20.093 Firmeninsolvenzen registrierten die Amtsgerichte 2017 – 6,6 Prozent weniger als im Vorjahr. Trotzdem steigen die Insolvenzgeldausgaben an.
Update: 14.03.2018 - 11:44 Uhr Kommentieren
Weniger Unternehmen mussten 2017 den Gang zum Insolvenzrichter antreten. Quelle: dpa
Insolvenz

Weniger Unternehmen mussten 2017 den Gang zum Insolvenzrichter antreten.

(Foto: dpa)

WiesbadenDank boomender Konjunktur und Rekordbeschäftigung sind 2017 erneut weniger Unternehmen in die Pleite gerutscht als ein Jahr zuvor. Die Zahl der Firmeninsolvenzen sank auf den niedrigsten Stand seit der Einführung der Insolvenzordnung 1999, wie das Statistische Bundesamt am Mittwoch mitteilte und damit frühere Angaben von Wirtschaftsauskunfteien bestätigte.

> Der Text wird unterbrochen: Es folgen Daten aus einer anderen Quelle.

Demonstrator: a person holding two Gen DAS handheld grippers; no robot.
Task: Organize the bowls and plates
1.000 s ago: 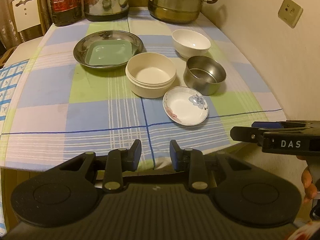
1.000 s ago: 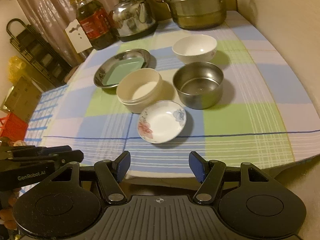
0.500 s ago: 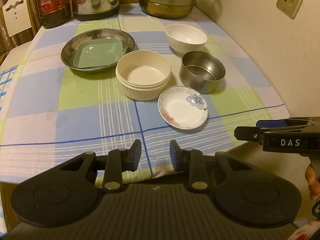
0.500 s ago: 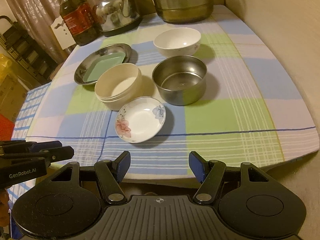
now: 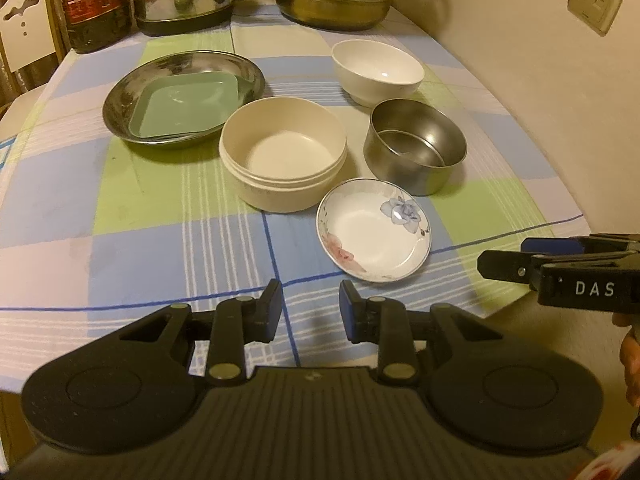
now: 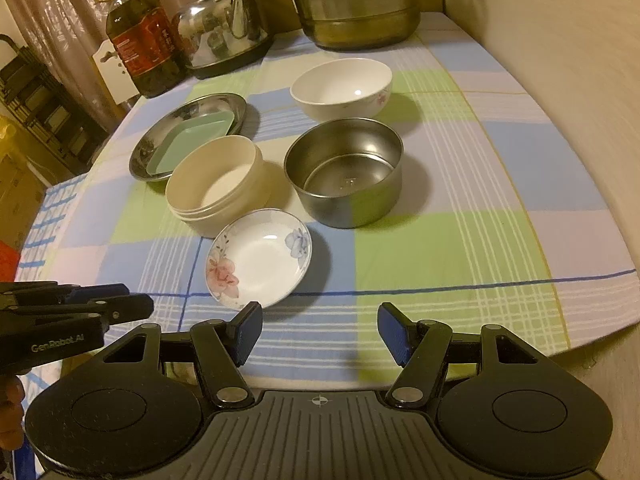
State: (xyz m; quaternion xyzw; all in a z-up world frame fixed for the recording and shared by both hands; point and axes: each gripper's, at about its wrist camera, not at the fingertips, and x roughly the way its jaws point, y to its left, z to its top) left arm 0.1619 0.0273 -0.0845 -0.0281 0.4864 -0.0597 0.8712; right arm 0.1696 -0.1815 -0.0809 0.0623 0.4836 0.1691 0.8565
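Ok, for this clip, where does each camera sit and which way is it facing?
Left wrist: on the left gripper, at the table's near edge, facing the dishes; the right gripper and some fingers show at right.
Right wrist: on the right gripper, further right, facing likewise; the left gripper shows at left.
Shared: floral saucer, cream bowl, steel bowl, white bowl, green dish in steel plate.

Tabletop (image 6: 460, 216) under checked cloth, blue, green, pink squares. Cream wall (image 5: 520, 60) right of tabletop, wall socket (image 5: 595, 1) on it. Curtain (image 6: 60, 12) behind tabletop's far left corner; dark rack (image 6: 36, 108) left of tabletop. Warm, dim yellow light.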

Trotz des Rückgangs von Firmeninsolvenzen, stiegen die Insolvenzgeldausgaben um 91,5 Millionen Euro an, berichtet die Wirtschaftswoche. Das sind 15 Prozent mehr im Vergleich zum Vorjahr. 2016 waren es insgesamt nur 592,5 Millionen Euro.

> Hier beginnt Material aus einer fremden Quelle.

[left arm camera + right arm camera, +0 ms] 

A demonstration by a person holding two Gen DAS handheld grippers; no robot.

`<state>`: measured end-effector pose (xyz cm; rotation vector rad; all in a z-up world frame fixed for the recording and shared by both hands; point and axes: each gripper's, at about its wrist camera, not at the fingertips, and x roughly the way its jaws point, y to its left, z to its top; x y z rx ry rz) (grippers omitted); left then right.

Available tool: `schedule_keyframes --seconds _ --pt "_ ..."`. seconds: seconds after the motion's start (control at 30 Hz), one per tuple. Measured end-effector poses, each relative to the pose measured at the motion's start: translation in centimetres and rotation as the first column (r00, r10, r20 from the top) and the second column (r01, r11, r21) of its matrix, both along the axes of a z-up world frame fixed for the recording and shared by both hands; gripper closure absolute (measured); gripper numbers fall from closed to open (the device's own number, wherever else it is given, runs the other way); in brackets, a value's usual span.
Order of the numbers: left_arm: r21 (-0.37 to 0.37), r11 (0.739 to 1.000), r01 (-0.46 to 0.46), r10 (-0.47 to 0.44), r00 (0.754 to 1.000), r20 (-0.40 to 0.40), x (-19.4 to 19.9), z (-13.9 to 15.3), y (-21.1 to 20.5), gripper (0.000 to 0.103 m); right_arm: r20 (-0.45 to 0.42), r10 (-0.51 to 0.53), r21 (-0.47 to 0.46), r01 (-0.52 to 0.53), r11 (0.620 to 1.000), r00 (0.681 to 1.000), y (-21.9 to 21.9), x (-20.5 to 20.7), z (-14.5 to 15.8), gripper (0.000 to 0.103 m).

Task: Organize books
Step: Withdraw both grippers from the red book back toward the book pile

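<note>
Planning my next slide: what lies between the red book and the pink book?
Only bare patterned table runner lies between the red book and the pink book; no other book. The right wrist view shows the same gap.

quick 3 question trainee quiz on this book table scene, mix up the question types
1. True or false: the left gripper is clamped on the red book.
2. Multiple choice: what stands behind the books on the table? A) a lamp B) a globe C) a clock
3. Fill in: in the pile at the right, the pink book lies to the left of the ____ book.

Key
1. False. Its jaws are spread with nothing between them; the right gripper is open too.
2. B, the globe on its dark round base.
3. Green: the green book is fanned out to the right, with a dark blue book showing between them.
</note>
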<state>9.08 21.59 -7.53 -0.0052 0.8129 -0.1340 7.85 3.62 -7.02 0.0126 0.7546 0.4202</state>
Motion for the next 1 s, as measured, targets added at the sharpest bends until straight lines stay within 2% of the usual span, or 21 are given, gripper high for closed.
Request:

Nach Angaben der Wiesbadener Behörde registrierten die Amtsgerichte 20.093 Fälle und damit 6,6 Prozent weniger als ein Jahr zuvor. Damit setzte sich der seit Jahren andauernde Trend fort, den letzten Anstieg der Firmenpleiten gab es im Jahr der Wirtschaftskrise 2009.

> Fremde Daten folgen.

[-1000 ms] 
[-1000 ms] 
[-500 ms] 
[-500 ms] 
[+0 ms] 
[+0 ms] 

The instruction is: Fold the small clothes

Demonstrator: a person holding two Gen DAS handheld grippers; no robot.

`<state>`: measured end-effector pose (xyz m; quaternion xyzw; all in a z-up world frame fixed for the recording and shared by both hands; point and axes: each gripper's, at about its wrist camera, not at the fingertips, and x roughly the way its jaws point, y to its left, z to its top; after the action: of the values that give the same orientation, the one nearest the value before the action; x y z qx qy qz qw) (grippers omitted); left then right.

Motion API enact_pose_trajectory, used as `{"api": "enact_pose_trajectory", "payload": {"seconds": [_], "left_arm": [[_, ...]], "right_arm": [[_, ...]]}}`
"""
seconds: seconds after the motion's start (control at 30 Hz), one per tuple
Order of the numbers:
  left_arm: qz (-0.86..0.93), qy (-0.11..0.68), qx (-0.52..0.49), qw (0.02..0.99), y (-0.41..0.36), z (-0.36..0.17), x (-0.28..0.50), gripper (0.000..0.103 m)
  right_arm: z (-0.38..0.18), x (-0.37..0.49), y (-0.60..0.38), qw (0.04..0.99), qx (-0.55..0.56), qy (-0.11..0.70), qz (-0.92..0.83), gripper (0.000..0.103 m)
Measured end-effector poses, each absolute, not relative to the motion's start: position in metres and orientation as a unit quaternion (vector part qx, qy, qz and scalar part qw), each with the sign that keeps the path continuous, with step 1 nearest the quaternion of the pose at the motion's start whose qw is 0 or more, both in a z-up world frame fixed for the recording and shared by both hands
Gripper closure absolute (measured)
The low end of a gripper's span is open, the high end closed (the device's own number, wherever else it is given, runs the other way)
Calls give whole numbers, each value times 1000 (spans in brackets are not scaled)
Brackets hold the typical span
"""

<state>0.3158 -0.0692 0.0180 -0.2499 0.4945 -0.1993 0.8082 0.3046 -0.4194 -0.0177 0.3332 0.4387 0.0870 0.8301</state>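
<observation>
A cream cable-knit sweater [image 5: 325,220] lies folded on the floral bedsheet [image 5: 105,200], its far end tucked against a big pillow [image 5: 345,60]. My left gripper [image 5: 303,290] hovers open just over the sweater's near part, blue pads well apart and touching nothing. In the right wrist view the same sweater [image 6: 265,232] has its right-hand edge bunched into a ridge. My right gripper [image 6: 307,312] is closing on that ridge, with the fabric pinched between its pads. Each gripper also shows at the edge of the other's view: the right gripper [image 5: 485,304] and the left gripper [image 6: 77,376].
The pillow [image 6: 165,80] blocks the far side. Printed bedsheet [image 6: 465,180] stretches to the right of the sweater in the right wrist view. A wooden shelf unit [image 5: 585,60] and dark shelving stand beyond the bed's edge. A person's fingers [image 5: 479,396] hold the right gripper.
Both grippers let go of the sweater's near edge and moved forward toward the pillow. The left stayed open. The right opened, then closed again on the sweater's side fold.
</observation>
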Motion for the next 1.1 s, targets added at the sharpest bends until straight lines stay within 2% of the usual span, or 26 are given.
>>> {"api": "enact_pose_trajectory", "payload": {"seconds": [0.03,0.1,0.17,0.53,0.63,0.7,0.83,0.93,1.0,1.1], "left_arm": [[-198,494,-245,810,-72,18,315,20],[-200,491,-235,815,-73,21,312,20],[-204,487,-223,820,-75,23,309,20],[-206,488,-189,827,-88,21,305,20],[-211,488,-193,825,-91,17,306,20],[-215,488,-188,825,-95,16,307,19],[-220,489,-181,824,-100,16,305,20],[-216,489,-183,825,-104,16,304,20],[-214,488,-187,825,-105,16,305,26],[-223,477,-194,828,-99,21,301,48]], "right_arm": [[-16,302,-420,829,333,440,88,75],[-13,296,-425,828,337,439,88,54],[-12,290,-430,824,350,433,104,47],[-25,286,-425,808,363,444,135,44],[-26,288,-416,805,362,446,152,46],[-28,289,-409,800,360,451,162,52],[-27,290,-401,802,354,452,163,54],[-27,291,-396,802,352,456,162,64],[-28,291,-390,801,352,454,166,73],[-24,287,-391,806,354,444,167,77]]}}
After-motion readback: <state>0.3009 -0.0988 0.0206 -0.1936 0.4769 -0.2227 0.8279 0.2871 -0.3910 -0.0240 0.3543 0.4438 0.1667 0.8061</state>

Weil jedoch 2017 wieder mehr wirtschaftlich bedeutende Unternehmen den Gang zum Insolvenzrichter antraten, erhöhte sich die Summe der voraussichtlichen Forderungen an die Gläubiger auf rund 29,7 Milliarden Euro nach rund 27,4 Milliarden Euro im Jahr 2016.

Die Zahl der Verbraucherinsolvenzen war im 2017 mit 71.896 Fällen um 6,9 Prozent niedriger als im Vorjahr. Einen Anstieg hatte es hierbei zuletzt 2010 gegeben.